Михаил с чашкой в руке стремительно покинул комнату. Он свернул в следующую по коридору дверь и остановился сразу за порогом.
Помещение было полупустым, с двумя большими окнами на соседних стенах. В углу между ними стояло кресло, по диагонали от него – мольберт с незаконченной картиной.
На ней была изображена кроваво-красная птица, чьи перья на концах будто плавились, стекая по её телу алыми ручейками. Те растворялись в воде грязной лужи, в которой, безжизненно раскинув крылья, лежала птица. В правой лапе она сжимала золотую монету – Павел склонил голову к плечу, заинтересованно рассматривая её. Первая из двух золотых и блестящих вещей на картине.
Вторая – царственный скипетр, который насквозь протыкал грудь птицы.
– Грязь, кровь, мёртвая птица, – Павел отошёл на несколько шагов. – Золото и скипетр. На заказ?
– О, что вы. Вдохновение. Не спал со вчерашнего утра. И не ел. Только пишу. Давно такого не испытывал. Как много слов хочется сказать, но говорить нечего…
– И все же вы не ответили на вопрос о молитвенном жесте.
– А что о нём говорить?
Павел повернулся к художнику. Ответ давно был на поверхности, и настало время признать его очевидным.
– Вы нарисовали бессилие смерти несмотря на все деньги. Символ власти стал орудием убийства, показывающим, что есть вещи, на которые не могут влиять даже сильнейшие. Грязь, кровь и золото. Как молящийся Семён – несочетаемые вещи. Антонимы в то же время закономерности. Вот, что имел в виду убийца.
Что-то масштабное и объёмное.
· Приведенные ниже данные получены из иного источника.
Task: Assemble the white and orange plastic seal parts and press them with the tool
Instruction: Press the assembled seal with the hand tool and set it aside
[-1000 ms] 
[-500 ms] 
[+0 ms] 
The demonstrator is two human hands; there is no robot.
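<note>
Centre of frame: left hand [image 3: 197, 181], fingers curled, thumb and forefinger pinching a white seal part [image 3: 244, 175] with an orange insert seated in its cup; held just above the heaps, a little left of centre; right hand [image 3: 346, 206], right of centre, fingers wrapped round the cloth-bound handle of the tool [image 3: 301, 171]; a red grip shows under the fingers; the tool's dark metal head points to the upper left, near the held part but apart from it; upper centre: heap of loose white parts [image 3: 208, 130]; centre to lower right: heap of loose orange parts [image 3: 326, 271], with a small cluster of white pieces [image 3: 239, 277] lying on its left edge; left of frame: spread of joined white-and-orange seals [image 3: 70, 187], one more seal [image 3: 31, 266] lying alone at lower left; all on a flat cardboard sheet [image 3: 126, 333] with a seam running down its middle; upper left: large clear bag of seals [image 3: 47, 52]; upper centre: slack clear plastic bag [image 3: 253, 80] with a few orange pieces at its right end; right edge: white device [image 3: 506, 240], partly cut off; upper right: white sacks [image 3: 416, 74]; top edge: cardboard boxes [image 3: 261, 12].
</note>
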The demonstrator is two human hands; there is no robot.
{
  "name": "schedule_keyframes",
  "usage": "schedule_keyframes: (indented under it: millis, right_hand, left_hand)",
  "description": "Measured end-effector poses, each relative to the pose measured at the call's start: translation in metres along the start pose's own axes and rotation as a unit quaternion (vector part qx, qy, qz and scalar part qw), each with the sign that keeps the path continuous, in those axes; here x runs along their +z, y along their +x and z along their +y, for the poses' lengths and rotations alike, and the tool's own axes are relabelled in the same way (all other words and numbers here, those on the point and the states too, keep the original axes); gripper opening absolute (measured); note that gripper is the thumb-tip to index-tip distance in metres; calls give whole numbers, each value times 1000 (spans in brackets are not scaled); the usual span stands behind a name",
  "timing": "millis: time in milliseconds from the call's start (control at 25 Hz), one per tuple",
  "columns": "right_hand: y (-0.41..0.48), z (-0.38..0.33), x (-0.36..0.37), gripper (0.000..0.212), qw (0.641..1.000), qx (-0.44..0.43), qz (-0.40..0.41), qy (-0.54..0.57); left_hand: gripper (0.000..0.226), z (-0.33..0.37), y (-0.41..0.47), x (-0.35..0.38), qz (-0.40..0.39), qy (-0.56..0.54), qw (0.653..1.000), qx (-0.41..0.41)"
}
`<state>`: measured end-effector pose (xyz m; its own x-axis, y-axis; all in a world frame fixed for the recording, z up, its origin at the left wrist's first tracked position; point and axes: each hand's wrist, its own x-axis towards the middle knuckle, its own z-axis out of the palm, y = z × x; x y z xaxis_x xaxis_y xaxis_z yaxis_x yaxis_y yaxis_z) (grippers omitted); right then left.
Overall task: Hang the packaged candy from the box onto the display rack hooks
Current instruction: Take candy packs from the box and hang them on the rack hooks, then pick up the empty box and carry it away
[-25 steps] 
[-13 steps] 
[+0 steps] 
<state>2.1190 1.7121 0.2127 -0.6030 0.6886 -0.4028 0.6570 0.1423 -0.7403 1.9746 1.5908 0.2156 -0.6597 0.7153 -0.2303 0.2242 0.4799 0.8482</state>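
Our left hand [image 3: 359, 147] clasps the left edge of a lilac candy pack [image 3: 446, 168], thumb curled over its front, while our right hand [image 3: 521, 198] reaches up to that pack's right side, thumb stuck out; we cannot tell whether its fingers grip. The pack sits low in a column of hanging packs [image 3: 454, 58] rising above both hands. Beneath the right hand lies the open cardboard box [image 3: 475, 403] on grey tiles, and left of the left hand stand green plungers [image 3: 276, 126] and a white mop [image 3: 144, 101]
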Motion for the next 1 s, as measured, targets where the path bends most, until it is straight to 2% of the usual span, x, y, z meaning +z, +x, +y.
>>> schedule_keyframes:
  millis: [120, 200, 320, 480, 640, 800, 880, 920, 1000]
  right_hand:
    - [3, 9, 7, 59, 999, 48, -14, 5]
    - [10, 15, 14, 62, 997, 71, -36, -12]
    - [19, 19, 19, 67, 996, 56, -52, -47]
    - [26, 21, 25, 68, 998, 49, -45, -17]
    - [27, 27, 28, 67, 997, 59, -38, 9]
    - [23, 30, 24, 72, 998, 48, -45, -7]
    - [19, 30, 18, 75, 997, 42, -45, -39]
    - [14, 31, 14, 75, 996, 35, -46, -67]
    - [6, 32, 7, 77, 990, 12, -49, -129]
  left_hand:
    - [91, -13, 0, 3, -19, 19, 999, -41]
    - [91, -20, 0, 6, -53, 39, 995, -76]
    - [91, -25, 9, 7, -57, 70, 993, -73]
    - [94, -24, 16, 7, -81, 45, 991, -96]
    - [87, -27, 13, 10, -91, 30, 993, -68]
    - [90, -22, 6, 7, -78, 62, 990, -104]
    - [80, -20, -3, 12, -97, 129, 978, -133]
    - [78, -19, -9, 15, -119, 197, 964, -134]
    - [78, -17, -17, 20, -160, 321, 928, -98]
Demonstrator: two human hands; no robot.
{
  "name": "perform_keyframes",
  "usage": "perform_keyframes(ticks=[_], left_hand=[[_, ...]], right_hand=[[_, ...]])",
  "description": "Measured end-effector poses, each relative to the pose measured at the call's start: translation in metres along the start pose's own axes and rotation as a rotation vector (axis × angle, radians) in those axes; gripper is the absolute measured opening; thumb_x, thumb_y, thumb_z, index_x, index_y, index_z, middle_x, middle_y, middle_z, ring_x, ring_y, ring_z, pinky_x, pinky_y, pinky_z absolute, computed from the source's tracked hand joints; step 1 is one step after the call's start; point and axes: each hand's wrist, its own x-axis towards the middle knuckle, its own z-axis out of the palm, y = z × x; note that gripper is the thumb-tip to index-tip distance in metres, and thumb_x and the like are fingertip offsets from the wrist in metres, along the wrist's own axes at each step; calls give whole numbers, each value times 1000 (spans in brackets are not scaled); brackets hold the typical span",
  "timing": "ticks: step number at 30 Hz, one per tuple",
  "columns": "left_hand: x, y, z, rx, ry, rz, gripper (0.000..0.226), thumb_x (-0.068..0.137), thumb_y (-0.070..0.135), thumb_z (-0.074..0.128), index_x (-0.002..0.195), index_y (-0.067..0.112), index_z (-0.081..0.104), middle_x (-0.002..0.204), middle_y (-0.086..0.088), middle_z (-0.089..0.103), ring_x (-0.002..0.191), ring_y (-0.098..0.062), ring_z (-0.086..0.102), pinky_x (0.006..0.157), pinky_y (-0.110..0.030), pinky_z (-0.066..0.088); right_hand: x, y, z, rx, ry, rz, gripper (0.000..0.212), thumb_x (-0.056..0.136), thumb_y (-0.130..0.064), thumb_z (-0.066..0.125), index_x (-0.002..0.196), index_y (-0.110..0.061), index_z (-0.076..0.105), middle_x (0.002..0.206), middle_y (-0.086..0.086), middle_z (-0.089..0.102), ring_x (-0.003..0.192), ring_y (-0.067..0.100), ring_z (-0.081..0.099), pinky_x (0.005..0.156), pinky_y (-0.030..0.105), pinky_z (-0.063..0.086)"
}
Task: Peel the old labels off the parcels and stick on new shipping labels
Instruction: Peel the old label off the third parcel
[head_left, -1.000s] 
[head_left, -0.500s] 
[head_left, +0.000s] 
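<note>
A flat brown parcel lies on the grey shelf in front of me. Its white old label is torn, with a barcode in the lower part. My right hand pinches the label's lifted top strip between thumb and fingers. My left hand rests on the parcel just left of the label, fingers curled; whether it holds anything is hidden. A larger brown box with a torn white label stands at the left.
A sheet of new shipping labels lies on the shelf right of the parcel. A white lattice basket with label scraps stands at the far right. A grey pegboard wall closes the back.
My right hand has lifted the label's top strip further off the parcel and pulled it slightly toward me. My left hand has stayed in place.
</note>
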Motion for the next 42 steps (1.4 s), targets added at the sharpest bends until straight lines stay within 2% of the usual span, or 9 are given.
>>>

Что-то, касающееся каждого. Почему-то в эту минуту истекающей кровью птицей Павлу стал казаться город, погрязший в противоречии и пороке.
Крылья. Птицын. Как он мог не догадаться сам? Кто-то неслышно говорил: «Семён – это Птицын, его копия, его отражение». Кто-то окунал зрителей лицом в правду как котят в блюдце с молоком.
Опросив Михаила по стандартной схеме, Павел наконец приехал домой. Он завёз машину в гараж возле дома Георгия – своего у него не было – и остановился на дорожке в раздумьях.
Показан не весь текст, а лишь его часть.